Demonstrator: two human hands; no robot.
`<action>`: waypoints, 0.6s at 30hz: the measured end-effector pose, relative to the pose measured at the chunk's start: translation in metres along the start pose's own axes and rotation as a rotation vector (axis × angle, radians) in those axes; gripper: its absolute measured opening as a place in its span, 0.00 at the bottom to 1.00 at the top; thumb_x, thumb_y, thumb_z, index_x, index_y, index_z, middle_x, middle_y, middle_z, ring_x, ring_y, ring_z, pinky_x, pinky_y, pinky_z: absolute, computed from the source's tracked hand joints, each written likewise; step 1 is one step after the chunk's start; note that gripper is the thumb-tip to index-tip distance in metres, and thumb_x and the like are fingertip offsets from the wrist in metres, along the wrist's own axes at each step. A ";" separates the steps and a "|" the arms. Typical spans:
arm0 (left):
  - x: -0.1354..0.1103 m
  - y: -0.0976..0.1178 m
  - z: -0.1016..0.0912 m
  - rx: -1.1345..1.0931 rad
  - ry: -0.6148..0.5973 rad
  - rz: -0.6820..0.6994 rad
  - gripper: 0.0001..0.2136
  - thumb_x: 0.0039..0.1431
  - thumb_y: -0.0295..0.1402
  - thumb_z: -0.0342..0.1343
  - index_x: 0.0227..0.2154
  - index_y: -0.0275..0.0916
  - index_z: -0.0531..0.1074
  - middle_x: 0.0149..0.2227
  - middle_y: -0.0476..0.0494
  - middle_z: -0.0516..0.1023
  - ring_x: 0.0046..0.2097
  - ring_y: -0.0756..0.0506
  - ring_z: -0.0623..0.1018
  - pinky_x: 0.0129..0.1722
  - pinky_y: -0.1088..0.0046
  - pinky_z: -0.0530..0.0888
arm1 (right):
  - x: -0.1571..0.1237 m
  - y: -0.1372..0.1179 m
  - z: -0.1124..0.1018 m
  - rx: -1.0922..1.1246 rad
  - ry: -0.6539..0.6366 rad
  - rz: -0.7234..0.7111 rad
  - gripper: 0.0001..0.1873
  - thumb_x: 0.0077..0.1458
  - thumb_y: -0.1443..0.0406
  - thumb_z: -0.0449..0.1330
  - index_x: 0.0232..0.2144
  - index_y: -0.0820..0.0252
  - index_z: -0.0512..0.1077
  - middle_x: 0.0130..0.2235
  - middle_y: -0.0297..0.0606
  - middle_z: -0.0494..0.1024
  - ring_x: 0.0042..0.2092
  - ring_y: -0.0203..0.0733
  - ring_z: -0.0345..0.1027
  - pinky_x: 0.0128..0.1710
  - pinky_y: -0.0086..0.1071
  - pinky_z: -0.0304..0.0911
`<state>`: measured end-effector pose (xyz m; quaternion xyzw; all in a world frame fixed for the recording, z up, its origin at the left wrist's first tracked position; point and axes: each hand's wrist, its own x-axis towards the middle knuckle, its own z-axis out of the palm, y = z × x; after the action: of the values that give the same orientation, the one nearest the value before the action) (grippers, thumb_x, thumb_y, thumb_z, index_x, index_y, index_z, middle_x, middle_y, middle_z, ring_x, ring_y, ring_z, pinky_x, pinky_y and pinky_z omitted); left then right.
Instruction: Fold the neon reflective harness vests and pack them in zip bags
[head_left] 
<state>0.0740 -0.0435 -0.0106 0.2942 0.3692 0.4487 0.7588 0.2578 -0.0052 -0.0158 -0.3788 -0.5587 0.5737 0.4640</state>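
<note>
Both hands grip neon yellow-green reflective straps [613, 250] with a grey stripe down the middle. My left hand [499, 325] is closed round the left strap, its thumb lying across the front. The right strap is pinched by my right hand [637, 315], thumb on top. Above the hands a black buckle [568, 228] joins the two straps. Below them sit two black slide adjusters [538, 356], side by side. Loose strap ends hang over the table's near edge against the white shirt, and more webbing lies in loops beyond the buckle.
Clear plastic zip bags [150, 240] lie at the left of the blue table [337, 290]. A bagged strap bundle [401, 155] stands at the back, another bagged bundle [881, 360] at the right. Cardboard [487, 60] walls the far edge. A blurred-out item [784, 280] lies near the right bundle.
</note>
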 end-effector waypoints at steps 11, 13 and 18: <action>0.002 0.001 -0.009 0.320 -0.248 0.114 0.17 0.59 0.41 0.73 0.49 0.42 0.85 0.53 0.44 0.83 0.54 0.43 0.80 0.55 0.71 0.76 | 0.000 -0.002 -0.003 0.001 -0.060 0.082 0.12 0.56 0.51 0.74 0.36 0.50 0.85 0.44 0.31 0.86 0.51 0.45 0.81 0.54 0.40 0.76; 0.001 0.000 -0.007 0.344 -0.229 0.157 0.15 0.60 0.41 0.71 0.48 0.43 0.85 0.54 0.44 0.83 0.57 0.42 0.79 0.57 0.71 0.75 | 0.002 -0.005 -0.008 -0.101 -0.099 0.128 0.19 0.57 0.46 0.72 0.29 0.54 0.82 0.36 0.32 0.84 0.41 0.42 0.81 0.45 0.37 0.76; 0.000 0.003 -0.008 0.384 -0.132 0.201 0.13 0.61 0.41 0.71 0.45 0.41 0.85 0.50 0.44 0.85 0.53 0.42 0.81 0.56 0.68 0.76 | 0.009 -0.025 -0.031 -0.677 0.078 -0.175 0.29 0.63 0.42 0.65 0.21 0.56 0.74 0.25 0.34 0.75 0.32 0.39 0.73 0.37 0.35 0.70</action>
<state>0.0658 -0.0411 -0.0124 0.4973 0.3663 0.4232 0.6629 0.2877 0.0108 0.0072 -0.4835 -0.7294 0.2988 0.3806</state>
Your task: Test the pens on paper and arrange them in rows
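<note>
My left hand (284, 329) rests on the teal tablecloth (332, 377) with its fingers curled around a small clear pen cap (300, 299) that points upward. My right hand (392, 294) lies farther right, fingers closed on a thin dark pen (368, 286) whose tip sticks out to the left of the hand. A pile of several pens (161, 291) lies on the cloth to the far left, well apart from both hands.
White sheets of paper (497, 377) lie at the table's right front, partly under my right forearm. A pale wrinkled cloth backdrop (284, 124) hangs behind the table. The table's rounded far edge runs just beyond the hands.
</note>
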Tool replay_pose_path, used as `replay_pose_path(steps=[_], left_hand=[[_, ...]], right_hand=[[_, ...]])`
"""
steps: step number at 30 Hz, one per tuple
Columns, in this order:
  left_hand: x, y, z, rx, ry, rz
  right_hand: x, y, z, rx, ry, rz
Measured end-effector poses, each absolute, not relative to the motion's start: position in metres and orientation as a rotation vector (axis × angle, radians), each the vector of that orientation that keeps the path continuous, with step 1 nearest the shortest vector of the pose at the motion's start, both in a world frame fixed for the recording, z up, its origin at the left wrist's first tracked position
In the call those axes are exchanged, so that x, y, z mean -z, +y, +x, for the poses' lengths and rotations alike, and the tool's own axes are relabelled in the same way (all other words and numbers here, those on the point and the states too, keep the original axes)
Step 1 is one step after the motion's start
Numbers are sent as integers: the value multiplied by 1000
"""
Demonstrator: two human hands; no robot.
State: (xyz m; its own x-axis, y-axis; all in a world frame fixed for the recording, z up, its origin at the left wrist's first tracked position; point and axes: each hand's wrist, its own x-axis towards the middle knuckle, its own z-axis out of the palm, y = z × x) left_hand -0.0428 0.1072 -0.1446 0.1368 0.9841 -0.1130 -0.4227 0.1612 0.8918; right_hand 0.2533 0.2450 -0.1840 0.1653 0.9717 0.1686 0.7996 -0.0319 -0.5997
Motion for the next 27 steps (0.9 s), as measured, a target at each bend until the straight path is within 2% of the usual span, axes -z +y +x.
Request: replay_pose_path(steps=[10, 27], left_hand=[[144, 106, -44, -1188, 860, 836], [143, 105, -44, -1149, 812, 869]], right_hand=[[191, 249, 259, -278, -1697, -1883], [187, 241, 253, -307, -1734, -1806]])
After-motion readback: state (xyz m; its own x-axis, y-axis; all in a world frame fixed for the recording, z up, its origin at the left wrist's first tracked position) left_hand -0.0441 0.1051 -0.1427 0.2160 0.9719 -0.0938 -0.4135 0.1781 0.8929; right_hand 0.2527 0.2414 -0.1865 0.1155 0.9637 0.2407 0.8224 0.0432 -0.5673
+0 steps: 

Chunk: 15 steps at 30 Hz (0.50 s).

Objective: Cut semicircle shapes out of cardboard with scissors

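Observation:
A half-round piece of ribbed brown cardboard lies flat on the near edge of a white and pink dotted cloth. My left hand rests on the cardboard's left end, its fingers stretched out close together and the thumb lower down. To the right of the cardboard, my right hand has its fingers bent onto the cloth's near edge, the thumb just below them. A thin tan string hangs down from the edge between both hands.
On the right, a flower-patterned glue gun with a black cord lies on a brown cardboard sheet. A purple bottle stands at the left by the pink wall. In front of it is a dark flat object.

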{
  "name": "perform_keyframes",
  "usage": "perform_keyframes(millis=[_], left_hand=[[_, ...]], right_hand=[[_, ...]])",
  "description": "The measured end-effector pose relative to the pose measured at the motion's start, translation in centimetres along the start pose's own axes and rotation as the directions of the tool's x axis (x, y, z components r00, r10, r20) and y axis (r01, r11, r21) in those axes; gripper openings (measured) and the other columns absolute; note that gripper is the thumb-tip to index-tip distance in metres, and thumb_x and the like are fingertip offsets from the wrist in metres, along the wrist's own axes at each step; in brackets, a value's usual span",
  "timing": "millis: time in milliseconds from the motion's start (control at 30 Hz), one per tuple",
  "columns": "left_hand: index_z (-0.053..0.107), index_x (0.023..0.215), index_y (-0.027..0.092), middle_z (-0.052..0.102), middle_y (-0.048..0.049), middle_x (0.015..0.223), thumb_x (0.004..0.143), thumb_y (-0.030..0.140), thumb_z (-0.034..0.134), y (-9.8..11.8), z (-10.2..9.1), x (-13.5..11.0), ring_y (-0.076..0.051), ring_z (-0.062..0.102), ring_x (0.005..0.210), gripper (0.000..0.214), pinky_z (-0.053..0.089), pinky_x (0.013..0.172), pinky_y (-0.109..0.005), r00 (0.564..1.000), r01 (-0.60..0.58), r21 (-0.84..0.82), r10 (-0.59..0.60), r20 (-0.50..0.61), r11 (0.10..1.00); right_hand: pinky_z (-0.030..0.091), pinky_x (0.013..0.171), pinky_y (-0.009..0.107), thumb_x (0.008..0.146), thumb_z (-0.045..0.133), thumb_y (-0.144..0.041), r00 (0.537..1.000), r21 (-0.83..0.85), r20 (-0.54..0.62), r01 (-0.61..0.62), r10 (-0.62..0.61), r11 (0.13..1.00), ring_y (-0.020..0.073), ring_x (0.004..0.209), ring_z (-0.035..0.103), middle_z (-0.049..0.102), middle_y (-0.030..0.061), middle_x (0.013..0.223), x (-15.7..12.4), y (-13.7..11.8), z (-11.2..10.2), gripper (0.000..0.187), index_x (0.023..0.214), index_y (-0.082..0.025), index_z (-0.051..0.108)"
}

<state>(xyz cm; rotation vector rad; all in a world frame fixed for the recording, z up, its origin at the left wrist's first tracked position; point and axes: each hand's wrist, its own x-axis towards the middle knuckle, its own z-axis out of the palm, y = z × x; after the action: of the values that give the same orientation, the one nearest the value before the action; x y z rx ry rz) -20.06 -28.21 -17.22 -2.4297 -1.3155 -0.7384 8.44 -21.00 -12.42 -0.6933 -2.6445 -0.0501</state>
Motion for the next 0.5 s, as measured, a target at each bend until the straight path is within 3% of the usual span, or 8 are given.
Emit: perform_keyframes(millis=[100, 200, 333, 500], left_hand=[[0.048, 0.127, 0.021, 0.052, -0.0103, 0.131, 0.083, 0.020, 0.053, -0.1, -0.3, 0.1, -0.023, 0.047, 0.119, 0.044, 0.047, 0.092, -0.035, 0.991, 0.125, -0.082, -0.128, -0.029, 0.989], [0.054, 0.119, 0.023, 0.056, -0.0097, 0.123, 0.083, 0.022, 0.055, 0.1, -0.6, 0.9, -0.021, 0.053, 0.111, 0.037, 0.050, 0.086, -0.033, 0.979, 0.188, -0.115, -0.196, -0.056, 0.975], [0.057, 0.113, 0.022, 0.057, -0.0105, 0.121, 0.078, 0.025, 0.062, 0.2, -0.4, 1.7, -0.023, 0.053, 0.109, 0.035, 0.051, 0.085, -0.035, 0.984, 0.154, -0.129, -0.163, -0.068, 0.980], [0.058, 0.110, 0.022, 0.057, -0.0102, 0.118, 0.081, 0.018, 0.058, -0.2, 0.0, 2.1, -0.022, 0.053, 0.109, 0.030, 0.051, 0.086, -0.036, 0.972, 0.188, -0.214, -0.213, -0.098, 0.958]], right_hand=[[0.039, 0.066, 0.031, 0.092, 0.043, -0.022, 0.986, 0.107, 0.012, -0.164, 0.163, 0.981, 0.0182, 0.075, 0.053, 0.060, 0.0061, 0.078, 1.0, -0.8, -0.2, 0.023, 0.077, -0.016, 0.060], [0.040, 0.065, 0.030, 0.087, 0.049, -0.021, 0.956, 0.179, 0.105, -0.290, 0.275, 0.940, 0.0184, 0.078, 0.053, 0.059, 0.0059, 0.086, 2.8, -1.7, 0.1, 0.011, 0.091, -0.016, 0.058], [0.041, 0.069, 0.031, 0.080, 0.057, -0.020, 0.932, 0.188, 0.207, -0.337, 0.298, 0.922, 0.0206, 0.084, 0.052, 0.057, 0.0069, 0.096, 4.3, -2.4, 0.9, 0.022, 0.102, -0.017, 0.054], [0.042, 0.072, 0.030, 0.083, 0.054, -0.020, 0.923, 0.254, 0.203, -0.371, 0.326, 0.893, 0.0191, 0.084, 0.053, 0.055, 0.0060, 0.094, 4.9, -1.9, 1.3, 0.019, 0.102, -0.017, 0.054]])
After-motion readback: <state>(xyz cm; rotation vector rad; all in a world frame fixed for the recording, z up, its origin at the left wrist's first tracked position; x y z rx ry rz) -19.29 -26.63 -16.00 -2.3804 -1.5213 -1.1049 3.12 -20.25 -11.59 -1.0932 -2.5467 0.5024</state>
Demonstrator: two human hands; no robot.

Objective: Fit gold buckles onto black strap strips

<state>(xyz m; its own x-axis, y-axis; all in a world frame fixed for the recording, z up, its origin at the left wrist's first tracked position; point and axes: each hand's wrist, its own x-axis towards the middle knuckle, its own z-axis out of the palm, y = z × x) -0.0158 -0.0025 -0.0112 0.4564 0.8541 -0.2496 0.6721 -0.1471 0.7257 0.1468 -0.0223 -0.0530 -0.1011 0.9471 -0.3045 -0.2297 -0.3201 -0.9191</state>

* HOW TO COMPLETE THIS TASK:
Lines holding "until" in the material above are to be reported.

* WRITTEN ANSWER:
Motion for the next 27 steps (0.9 s), as measured, a target at each bend until the straight path is within 2% of the usual span, axes -z +y +x.
Motion for the next 0.5 s, as measured, a target at each bend until the straight path is within 3% of the usual span, or 8 are given.

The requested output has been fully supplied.